Standardized tests improve education

Equal opportunity

Standardized tests ensure the education level in America is up to par — for everyone. The US’s Every Student Succeeds Act, which began in 2016, requires states to use proficiency on standardized exams as a method of holding elementary, middle, and high schools accountable for their student’s success.

This was intended to close the gap between minority and poverty-stricken students with those from higher-income families. Not only do standardized tests allow every student to learn the same material as their peers in other schools, but state funding laws incentivize schools to ensure every student does well on these exams.
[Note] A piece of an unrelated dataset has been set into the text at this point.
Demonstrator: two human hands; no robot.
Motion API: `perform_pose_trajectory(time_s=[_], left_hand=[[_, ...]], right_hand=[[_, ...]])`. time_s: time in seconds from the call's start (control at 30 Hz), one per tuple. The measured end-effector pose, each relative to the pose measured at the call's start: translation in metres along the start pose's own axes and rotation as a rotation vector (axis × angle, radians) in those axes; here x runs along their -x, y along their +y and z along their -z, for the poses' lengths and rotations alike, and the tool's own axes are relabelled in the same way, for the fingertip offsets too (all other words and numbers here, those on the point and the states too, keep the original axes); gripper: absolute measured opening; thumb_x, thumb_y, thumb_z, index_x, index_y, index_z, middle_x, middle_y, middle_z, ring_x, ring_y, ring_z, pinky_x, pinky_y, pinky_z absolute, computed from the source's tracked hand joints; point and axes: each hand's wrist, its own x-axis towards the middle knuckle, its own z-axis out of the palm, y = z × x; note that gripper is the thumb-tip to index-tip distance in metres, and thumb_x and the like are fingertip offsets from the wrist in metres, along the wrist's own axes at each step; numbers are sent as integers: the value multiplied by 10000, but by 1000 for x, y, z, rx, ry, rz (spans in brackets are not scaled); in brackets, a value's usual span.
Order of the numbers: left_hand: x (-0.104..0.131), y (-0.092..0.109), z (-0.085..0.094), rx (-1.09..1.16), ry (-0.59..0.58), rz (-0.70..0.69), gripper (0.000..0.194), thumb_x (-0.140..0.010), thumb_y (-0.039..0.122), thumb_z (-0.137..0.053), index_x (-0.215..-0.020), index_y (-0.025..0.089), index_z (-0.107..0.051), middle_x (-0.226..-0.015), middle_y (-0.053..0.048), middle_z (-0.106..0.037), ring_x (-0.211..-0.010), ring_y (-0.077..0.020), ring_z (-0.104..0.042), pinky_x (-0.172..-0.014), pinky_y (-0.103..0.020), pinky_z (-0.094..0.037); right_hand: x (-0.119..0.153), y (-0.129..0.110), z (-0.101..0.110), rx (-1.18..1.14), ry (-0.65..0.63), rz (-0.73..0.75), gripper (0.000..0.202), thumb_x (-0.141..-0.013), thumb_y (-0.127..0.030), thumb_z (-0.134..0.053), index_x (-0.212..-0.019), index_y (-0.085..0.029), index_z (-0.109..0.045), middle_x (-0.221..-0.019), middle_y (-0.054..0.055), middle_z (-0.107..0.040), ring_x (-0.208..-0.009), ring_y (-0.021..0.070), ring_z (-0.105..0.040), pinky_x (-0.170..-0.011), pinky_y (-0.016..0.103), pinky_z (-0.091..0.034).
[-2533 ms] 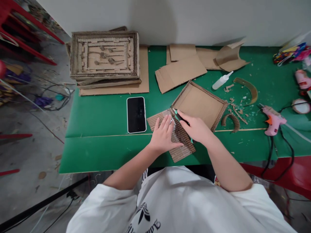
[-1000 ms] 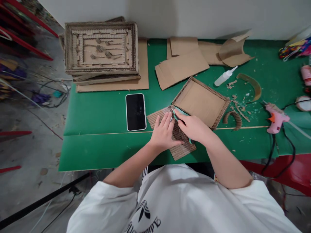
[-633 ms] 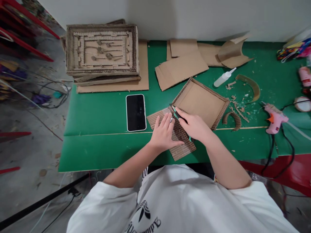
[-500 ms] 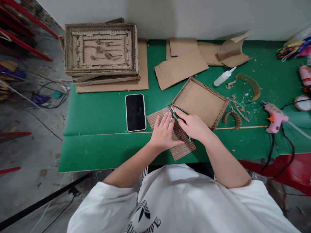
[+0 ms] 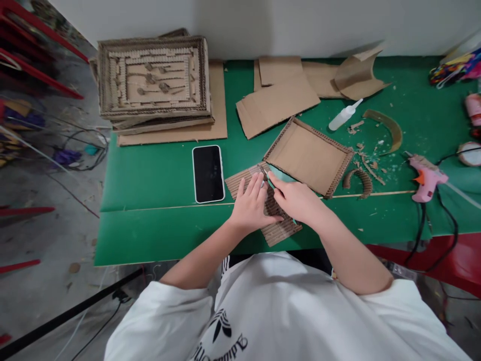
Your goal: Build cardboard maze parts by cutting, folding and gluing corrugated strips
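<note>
My left hand (image 5: 251,204) lies spread on pieces of corrugated cardboard (image 5: 280,235), its fingers pointing away from me and its thumb out to the right. Close beside its fingertips, my right hand (image 5: 295,199) is closed on a slim green and black cutter (image 5: 271,182), whose tip rests on the cardboard. Part of the cutter is hidden under the hand. Just beyond my right hand sits a shallow cardboard tray (image 5: 310,156) with corrugated edges.
A phone (image 5: 208,174) lies left of the hands. Behind are a stacked cardboard frame (image 5: 154,77), flat cardboard sheets (image 5: 278,105) and a glue bottle (image 5: 343,117). Rightward are curved strips (image 5: 391,131), scraps and a pink glue gun (image 5: 426,176) with its cable.
The whole view has shifted slightly. My right hand and the cutter have changed angle a little against the cardboard. My left hand keeps its place on it.
</note>
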Motion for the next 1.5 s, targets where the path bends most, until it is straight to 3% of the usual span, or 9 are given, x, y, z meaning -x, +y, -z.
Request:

As Washington State’s Senator Patty Murray once said about education laws, “We know that if we don’t have ways to measure students’ progress, and if we don’t hold states accountable, the victims will invariably be the kids from poor neighborhoods, children of color, and students with disabilities.”

Objective measure

Regarding university admissions, it’s important to have an objective measure by which to evaluate applicants, especially regarding scholarship applications and determining academic placement. This is where standardized tests are beneficial, given that personal interviews and demographic information automatically subject evaluations to bias and human error.

Colleges and universities need some sort of unbiased tools with which to screen applicants. These tests help place students in the appropriate place of learning by removing bias from the equation. The SATs are not perfect, but they provide a good service in that vein. The SATs (and other standardized tests) are largely comprised of multiple-choice questions and scored by machines, and thus provide objective, statistically reliable criteria through which to compare student success. The SATs also show students’ proficiencies in a narrow focus instead of having their entire academic career come under the microscope.

Helps students succeed?

Standardized tests didn’t appear anywhere; there is evidence that they teach students important skills. In his book “Defending Standardized Testing,” Dr. Richard Phelps presents his findings after analyzing 100+ years of research on standardized tests and concludes that 93% of studies have shown standardized tests as having a positive influence on student achievement. Additionally, cognitive studies have found that test-taking in general helps students retain information long-term.